WORK INSTRUCTION: Select all lines in the records that include "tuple".

EXTRACTED INFORMATION:

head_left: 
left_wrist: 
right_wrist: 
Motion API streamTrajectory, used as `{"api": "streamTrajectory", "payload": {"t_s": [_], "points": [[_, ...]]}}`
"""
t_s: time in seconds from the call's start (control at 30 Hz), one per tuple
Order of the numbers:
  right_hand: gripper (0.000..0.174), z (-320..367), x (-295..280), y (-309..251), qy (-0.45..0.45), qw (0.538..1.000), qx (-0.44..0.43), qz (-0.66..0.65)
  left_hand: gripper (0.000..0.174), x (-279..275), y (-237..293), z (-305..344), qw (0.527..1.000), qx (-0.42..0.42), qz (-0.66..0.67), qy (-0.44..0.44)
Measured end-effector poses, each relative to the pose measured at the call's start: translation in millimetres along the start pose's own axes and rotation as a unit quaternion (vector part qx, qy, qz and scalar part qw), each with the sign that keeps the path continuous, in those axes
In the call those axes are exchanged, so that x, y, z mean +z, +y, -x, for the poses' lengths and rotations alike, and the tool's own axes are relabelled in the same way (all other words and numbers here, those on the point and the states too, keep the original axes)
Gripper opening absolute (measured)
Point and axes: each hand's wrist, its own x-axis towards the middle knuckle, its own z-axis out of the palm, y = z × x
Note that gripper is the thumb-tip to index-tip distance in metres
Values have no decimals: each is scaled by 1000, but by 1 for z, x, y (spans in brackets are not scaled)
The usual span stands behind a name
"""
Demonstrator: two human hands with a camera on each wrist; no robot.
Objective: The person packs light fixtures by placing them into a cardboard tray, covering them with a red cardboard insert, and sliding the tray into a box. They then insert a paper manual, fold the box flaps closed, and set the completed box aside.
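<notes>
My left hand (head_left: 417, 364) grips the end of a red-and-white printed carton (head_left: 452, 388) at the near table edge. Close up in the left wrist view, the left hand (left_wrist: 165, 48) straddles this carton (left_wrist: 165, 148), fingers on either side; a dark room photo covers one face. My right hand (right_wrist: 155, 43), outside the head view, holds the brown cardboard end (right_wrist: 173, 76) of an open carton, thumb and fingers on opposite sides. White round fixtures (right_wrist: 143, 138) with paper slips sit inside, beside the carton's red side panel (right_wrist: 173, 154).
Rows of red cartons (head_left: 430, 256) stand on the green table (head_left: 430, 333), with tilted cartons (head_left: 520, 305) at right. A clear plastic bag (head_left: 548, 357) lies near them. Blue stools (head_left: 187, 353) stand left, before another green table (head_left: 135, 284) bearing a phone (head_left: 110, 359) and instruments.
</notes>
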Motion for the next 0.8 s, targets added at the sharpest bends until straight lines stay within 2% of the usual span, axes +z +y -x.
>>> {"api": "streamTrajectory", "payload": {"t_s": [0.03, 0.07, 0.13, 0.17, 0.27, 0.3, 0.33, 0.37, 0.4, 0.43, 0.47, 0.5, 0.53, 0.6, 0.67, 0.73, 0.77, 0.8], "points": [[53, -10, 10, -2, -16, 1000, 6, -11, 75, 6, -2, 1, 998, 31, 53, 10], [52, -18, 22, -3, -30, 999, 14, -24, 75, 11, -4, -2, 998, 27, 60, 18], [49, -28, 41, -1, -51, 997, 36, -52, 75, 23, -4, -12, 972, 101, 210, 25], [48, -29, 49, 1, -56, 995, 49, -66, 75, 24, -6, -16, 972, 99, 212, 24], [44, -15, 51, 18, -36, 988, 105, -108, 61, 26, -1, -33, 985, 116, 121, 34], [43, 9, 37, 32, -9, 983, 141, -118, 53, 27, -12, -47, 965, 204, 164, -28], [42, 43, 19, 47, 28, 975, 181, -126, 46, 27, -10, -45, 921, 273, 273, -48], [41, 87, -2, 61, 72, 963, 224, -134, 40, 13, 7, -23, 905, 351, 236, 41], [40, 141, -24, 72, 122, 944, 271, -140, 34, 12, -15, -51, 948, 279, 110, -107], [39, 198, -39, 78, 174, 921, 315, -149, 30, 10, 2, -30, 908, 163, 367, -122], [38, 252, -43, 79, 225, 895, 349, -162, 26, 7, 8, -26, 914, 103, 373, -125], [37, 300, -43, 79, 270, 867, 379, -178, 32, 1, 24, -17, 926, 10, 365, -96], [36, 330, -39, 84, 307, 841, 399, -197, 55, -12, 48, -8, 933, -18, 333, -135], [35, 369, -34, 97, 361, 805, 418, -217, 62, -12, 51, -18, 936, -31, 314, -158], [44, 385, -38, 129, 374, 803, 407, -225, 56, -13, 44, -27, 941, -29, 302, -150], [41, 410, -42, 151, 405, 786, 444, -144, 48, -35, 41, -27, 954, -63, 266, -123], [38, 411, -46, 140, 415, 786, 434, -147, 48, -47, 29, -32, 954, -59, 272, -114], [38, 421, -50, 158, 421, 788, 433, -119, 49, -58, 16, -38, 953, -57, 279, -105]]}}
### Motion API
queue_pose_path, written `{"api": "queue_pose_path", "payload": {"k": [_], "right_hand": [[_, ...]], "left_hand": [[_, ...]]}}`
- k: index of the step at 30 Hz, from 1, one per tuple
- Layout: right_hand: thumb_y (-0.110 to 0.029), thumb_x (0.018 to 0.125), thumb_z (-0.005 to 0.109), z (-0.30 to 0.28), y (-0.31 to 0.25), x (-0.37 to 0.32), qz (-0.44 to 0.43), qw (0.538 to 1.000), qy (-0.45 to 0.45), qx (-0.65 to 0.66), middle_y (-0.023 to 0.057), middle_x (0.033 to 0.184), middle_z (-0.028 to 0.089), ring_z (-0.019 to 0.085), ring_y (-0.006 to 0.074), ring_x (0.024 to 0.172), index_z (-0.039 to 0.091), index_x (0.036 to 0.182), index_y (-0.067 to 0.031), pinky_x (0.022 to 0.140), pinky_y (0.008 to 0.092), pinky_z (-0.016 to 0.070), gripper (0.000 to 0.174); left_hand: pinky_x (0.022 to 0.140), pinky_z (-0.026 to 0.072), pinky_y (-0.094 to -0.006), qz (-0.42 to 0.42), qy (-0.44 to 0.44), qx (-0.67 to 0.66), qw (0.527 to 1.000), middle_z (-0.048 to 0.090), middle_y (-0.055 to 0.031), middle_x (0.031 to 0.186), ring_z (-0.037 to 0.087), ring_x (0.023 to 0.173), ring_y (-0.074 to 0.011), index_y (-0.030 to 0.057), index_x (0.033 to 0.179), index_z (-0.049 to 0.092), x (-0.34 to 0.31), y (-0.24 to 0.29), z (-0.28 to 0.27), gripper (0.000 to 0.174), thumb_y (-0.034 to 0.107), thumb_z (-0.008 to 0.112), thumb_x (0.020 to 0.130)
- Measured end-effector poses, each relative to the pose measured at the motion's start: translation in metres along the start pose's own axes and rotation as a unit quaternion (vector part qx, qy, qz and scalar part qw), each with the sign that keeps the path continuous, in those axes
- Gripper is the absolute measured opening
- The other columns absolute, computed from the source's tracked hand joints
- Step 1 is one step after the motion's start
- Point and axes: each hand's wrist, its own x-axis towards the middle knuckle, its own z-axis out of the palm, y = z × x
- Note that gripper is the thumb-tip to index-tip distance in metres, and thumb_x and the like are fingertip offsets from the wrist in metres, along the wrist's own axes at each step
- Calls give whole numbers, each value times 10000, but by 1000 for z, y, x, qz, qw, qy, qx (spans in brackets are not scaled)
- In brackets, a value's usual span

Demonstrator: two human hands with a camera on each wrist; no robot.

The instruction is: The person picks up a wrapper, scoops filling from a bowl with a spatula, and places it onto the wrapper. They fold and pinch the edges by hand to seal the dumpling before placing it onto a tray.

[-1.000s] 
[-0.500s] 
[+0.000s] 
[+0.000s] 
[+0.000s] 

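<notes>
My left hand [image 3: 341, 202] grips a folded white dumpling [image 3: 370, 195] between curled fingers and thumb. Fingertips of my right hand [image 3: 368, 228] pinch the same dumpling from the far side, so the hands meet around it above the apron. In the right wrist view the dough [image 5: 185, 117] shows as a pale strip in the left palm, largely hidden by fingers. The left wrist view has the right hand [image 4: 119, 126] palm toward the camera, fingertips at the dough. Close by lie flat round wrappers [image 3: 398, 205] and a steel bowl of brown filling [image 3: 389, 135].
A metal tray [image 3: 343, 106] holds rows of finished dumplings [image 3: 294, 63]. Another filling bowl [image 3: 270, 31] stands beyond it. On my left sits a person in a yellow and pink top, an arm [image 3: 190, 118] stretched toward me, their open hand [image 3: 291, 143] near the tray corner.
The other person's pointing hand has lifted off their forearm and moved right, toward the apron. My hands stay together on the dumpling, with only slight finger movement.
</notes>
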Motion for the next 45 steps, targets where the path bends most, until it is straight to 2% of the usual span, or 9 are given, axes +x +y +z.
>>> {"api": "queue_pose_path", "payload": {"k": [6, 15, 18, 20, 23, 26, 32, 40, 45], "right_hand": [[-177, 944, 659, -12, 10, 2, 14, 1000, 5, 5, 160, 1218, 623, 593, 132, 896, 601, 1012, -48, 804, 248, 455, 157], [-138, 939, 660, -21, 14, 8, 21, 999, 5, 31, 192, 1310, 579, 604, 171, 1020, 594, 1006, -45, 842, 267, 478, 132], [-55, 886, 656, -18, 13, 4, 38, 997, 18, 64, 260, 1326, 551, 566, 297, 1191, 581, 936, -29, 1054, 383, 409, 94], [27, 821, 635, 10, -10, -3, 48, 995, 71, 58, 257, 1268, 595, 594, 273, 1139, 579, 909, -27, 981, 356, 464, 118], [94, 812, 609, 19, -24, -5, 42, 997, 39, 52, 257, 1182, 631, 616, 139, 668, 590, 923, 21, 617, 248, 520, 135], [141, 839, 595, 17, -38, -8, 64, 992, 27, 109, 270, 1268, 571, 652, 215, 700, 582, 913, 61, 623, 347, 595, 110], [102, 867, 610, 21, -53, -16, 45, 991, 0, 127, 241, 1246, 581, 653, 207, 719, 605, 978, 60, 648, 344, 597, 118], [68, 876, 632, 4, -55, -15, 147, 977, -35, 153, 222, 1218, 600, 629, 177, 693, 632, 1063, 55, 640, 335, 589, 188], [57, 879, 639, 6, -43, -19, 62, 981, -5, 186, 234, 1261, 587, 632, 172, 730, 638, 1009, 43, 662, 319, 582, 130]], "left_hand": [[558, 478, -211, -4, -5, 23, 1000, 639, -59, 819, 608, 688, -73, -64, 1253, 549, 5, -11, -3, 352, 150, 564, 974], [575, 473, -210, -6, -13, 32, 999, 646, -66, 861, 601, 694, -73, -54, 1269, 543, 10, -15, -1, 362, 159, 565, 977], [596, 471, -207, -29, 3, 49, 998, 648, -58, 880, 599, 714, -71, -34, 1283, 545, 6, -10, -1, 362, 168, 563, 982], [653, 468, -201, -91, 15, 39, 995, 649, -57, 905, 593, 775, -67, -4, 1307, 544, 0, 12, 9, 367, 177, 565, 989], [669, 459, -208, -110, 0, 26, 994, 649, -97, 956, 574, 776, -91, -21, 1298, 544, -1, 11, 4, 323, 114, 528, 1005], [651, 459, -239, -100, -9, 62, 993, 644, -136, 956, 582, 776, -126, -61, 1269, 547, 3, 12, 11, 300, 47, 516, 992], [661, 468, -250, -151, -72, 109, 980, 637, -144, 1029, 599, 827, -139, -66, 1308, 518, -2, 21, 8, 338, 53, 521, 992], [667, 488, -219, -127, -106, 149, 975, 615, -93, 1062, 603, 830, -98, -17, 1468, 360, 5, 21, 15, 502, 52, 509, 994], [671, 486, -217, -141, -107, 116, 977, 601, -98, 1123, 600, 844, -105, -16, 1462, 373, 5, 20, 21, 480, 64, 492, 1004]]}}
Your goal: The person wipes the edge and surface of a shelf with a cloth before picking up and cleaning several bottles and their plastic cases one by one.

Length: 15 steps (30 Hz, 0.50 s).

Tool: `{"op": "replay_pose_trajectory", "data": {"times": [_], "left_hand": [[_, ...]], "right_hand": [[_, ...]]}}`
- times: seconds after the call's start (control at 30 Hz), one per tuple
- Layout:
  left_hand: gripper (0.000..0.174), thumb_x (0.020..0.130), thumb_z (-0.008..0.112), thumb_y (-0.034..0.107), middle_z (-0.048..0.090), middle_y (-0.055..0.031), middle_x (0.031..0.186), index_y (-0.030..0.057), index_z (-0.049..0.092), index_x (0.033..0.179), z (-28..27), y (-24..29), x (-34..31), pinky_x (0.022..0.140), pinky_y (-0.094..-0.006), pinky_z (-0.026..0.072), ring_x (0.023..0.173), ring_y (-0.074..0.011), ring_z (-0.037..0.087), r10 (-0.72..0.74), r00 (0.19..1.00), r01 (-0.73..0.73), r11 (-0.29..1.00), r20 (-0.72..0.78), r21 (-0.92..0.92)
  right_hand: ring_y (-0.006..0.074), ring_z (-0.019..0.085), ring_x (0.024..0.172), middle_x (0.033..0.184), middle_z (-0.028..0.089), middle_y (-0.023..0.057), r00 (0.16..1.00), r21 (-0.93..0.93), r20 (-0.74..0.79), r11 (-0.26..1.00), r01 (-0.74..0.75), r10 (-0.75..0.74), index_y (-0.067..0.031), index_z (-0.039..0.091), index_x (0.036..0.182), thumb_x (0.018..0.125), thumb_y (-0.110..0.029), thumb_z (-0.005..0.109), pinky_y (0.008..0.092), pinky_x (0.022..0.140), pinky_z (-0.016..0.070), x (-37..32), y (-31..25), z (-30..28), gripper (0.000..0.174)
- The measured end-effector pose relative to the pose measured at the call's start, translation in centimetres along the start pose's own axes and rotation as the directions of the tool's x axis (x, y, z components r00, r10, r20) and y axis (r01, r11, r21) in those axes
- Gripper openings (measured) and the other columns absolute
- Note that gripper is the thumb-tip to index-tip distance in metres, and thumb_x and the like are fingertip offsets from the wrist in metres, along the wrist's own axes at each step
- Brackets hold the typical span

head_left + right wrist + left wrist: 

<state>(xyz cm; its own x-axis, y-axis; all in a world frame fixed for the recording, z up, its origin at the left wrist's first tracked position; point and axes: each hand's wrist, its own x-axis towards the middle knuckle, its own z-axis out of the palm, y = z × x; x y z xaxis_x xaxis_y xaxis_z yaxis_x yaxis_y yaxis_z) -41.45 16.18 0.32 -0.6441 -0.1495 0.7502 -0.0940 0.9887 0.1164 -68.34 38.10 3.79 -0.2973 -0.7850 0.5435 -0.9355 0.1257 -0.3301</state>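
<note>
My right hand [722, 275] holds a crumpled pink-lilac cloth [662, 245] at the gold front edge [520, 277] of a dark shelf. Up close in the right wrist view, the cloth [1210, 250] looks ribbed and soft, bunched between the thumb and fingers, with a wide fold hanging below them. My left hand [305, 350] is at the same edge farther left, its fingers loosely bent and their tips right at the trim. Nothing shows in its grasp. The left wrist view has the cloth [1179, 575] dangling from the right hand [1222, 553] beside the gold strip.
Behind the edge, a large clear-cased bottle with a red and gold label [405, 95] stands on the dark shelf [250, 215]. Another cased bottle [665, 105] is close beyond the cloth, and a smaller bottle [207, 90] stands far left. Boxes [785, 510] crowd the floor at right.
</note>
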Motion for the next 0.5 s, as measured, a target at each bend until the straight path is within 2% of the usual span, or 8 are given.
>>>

TASK RESPONSE:
t_s: time in seconds from the call's start (control at 30 Hz), one per tuple
- k: index of the step at 30 Hz, from 1, one per tuple
- times: seconds after the call's start (control at 30 Hz), one per tuple

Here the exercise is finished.